After Mr. Rank's release from the film industry, Odeon could not deal with a franchise. It was a citadel of old movies until it was closed for lack of customers.
RELIGIOUS ENTERPRISES
Seems like all the movie theaters of yesteryear in Nairobi follow a similar path: in religious businesses before they become stores or businesses. offices.
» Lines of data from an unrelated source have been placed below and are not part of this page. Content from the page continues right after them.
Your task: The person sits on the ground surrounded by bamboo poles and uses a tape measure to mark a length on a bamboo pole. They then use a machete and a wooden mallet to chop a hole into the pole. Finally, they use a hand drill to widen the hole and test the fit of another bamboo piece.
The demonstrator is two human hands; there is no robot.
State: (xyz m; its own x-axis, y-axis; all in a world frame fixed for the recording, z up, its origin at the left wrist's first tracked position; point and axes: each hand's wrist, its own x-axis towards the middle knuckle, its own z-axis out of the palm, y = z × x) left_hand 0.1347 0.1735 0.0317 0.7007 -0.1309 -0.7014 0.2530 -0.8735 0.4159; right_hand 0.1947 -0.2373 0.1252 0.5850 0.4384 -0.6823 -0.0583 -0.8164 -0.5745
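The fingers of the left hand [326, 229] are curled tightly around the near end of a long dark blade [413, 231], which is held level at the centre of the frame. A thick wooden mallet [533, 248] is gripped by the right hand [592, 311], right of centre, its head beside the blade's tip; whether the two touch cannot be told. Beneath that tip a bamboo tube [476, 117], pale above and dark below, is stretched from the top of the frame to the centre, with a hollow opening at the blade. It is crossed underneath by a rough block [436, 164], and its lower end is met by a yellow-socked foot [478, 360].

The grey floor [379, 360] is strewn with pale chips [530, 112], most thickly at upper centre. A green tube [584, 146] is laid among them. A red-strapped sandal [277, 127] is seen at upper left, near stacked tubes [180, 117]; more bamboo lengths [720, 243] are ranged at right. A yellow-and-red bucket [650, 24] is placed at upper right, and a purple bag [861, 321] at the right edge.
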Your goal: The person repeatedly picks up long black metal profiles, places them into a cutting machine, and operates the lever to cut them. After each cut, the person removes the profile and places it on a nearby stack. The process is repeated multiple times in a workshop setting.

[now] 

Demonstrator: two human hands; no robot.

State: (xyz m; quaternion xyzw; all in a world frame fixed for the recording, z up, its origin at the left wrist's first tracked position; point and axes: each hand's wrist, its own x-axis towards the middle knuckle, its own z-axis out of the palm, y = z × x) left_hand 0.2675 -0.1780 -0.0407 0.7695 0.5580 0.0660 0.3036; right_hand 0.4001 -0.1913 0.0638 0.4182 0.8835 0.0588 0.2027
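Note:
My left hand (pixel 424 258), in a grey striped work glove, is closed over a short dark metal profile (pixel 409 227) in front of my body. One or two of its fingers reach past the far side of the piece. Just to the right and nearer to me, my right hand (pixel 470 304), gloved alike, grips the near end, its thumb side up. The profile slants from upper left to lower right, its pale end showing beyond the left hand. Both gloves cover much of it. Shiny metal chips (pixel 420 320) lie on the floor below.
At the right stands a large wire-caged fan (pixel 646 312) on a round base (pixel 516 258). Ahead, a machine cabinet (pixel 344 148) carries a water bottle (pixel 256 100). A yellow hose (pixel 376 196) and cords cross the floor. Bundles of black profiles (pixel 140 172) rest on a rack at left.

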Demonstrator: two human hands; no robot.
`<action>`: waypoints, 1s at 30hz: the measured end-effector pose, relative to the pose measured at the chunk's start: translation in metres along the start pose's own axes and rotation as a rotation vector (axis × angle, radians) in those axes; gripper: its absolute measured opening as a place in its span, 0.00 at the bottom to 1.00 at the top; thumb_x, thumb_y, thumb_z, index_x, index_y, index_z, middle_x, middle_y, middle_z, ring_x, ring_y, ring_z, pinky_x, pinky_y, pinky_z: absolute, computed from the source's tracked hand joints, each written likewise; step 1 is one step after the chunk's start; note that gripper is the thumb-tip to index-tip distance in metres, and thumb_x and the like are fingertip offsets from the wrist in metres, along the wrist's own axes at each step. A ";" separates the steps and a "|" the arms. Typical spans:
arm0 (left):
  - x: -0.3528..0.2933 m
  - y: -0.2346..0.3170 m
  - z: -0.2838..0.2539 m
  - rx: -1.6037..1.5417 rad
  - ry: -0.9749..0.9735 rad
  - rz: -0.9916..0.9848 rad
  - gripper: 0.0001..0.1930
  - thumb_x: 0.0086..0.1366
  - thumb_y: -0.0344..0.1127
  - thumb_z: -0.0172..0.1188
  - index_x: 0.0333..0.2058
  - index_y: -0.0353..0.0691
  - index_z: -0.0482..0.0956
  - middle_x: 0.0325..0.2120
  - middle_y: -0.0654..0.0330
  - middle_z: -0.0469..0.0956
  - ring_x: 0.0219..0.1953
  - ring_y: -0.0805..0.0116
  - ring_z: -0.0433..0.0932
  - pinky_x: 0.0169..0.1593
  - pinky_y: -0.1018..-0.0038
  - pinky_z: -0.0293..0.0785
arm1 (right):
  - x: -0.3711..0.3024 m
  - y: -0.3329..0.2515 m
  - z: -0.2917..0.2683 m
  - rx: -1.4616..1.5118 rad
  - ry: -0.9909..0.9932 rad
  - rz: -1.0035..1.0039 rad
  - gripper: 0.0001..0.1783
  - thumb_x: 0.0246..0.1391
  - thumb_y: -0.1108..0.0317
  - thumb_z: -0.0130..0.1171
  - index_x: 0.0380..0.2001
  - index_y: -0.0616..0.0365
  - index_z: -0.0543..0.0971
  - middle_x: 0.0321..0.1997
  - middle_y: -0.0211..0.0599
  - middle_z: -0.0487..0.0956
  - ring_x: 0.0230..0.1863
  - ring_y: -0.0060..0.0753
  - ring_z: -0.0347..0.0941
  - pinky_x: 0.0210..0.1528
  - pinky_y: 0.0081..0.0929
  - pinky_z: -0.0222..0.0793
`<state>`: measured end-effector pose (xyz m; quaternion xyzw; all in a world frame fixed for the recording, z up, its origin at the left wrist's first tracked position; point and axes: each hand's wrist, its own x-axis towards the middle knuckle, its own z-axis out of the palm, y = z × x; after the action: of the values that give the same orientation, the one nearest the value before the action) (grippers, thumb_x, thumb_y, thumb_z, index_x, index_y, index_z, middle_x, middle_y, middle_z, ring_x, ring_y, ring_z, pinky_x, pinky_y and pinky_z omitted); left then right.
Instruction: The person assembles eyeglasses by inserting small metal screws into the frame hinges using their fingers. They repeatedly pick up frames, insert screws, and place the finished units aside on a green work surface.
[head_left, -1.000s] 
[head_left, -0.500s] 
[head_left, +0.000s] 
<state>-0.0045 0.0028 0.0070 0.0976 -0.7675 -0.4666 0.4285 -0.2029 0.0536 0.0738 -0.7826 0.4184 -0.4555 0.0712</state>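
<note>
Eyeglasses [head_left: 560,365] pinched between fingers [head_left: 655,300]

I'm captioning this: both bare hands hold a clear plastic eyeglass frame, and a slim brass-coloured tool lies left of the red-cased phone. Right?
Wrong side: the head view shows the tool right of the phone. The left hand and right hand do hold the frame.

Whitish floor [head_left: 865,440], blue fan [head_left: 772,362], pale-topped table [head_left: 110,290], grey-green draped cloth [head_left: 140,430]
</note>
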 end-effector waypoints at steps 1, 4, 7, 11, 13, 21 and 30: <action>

Cameo, Shan Cinema (Ngara) and Embbady (next to Odeon) became churches before being taken over by other companies. There was ABC cinema near the Kamukunji Police Station – where I looked Rise and Fall of Idi Amin several years ago.
Shan Cinema, once the bastion of Indian films, is now known as the Dome. Finally, Odeon Cinema was transformed into an education center with Kenya Aviation College, which opened its Nairobi campus.
Many Generation Y members could not find Odeon showing films. – And with the neon of Odeon for a long time, many would wonder why this place is known by this name.
But those of my generation will remember that we watched films by Chuck Norris and Arnold Schwarzenegger in the last days of the Odeon. Pastor Pius Muiru has settled in and replaced us.
But it is not the evangelism that ate our movie theaters; it's rather the rise of counterfeits and our inability to invest in the industry.
Simply put, we have ignored the area and all we have is these historical relics – which should be kept as monuments.